Je suis toujours sous les Tropiques, l'arrière pays est très beau, très vert, je découvre de jolies plages au fond de petites criques abritées, ombragées de cocotiers. Mais il pleut décidément trop.   Je suis parti de Morgat depuis plus de neuf mois. Madère, les Canaries, Le Cap Vert, les îles des Antilles, grandes ou petites, les Iles Vierges, Saint-Domingue... Mes amis de Penn Kalet m'ont envoyé un petit "mail" il y a quelques jours : "... On a hâte de revenir, de retrouver la famille, nos amis. Après neuf mois de voyage on arrive à un moment où on aimerait bien se poser quelque part. L'itinérance n'est pas tous les jours facile à vivre..." C'est vrai : depuis que j'ai quitté la Guadeloupe, après le départ de René et des trois copines, j'ai l'impression d'avoir perdu ma curiosité, mes envies de découverte. Je me suis arrêté à Nevis, à Saint-Kitts, à peine une journée. J'ai regardé de loin Saba et Statia. Je ne me suis pas arrêté à Anguilla. A Saint-Martin, j'ai traversé l'île pour faire des achats et puis c'est tout. Les Iles Vierges m'ont beaucoup plu, mais je m'y suis conduit comme un consommateur de coins paradisiaques, parfois deux mouillages différents par jour ! Je ne suis plus disponible... J'ai toujours autant de plaisir à faire des rencontres nouvelles, mais la magie des îles tropicales n'opère plus aussi bien, je commence à être rassasié. Je suis à Saint-Domingue, pas de baleines et il pleut.

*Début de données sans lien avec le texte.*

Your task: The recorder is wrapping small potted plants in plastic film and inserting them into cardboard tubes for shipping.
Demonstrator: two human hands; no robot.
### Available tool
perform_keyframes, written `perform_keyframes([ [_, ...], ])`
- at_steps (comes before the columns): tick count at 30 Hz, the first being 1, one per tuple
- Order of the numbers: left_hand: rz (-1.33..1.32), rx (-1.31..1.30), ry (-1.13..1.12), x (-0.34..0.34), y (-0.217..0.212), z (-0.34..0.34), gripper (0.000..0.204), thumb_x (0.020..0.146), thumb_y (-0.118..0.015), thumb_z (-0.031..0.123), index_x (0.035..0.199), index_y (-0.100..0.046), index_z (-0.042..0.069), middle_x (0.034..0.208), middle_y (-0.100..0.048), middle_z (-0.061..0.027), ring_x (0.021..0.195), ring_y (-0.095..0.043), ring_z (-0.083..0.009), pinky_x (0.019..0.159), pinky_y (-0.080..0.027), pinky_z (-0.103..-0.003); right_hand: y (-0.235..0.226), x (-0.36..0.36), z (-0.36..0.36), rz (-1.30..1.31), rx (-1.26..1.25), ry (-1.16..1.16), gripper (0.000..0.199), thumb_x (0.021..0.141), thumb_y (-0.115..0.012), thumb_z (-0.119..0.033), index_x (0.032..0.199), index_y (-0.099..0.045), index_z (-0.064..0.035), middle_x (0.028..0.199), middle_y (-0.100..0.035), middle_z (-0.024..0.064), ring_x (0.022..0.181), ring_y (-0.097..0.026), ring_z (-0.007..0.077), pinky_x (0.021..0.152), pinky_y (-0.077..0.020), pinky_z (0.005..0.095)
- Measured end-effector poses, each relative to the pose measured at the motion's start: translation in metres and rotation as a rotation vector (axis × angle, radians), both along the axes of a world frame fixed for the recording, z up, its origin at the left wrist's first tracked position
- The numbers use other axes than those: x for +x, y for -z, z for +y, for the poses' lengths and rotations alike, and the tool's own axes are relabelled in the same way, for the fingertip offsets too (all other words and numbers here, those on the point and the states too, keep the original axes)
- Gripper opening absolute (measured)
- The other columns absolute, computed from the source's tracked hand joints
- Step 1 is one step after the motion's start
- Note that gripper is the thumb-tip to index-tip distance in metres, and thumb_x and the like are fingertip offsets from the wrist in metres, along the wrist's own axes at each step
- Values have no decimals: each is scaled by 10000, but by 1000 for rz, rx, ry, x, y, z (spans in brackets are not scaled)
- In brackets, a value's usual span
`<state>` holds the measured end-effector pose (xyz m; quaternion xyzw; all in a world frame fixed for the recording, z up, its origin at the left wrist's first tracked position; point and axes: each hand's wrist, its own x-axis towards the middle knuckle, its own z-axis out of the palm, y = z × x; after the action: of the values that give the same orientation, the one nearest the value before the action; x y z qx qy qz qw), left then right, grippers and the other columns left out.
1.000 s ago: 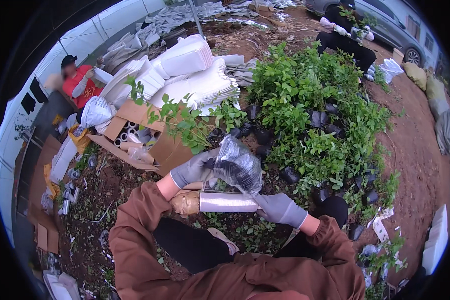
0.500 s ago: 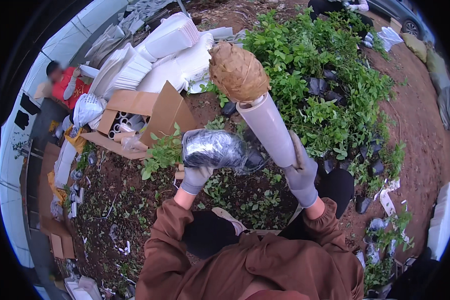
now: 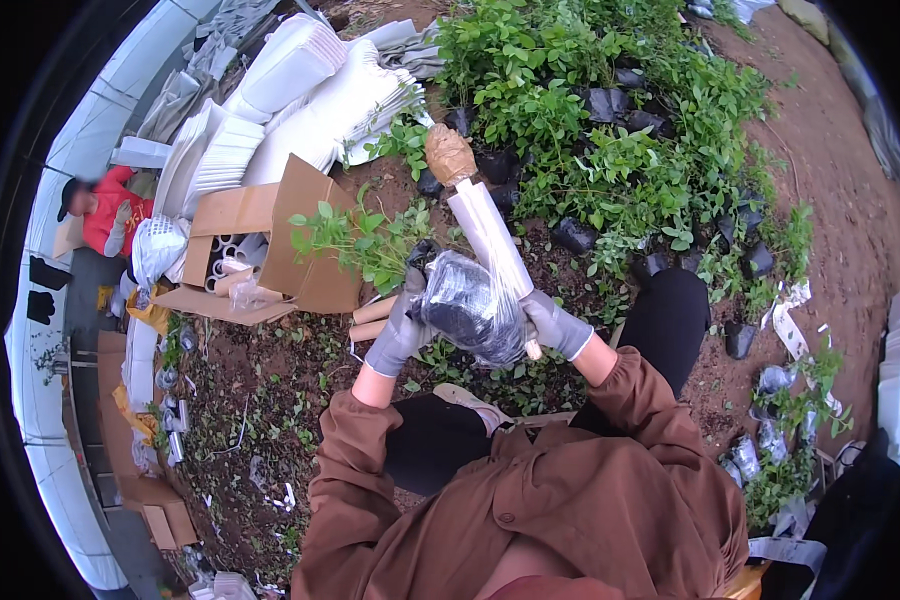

Il est temps que je tourne à nouveau l'étrave de Balum vers l'est, vers le soleil levant, l'Europe. Va-t-on me croire quand je raconterai qu'un jour je me suis lassé de ces îles de rêve...

Lundi matin 19 avril : il ne fait pas très beau, j'ai décidé pourtant de lever le camp. Je voudrais prendre une météo sur cinq jours au cyber-café :  Les prévisions se révèleront totalement fausses... Là je croise mes amis québécois. Ils partent mercredi, nous nous saluons et nous donnons rendez-vous en Bretagne dans un an ou deux. Bon vent !

13 heures 30, je remonte mon ancre, elle est couverte de boue gluante, comme la chaîne : pas très ragoûtant… Pour quitter la baie de Samana, je vais faire route au diesel : le vent est au nord-est, les Bermudes sont au nord-est... Ce n'est pas grave, je veux passer par le Banc d'Argent.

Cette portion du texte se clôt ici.